Write the data out again exactly, with every picture removed.

↓

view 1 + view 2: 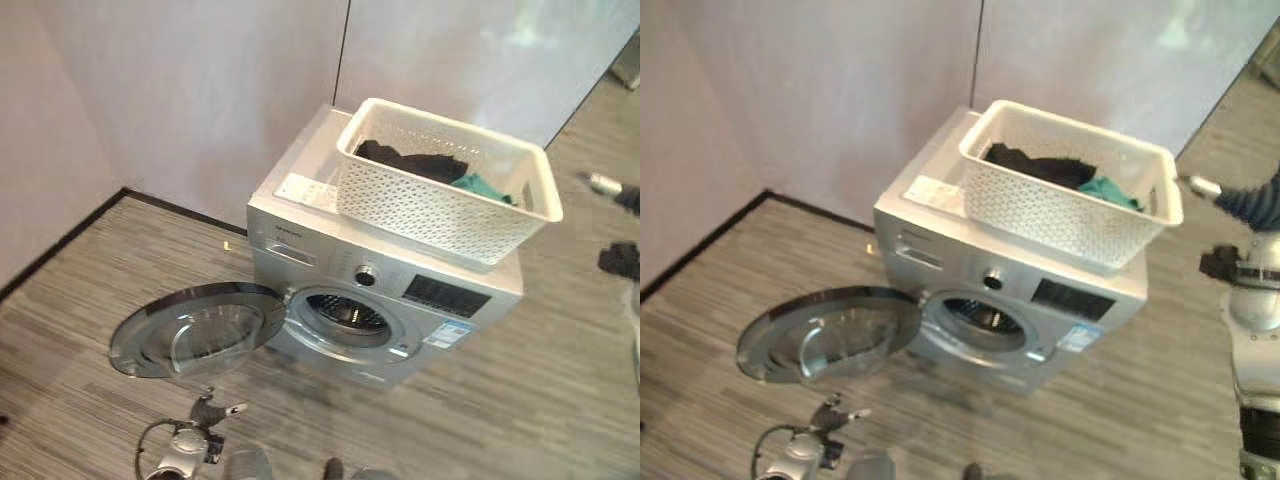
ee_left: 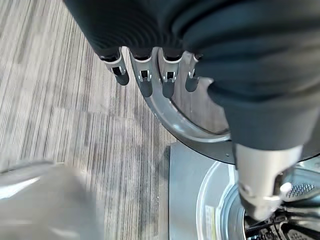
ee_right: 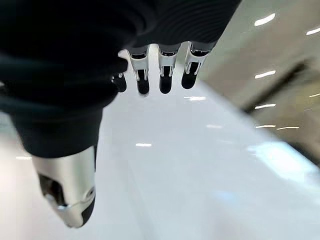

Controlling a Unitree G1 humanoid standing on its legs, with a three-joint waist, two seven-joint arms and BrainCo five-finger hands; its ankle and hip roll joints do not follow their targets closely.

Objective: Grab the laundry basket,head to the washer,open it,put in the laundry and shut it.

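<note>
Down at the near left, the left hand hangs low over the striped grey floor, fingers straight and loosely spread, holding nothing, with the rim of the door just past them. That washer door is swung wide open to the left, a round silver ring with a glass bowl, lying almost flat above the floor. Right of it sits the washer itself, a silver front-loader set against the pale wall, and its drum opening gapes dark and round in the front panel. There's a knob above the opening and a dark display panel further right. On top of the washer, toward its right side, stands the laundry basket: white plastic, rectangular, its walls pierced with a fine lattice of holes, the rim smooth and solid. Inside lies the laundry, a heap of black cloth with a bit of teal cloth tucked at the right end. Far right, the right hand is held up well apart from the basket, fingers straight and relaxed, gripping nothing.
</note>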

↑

Answer below:
view 1 + view 2: 
ee_left: 
ee_right: 

Controlling a Unitree G1 humanoid standing on its legs, with a three-joint waist, two seven-joint arms and BrainCo five-finger hands; its ankle and hip roll joints do not follow their targets closely.

Objective: Grab the laundry basket,head to the washer,open it,put in the laundry and shut it.

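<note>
Down at the near left, the left hand hangs low over the striped grey floor, fingers straight and loosely spread, holding nothing, with the rim of the door just past them. That washer door is swung wide open to the left, a round silver ring with a glass bowl, lying almost flat above the floor. Right of it sits the washer itself, a silver front-loader set against the pale wall, and its drum opening gapes dark and round in the front panel. There's a knob above the opening and a dark display panel further right. On top of the washer, toward its right side, stands the laundry basket: white plastic, rectangular, its walls pierced with a fine lattice of holes, the rim smooth and solid. Inside lies the laundry, a heap of black cloth with a bit of teal cloth tucked at the right end. Far right, the right hand is held up well apart from the basket, fingers straight and relaxed, gripping nothing.
</note>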

No additional output is expected for this exercise.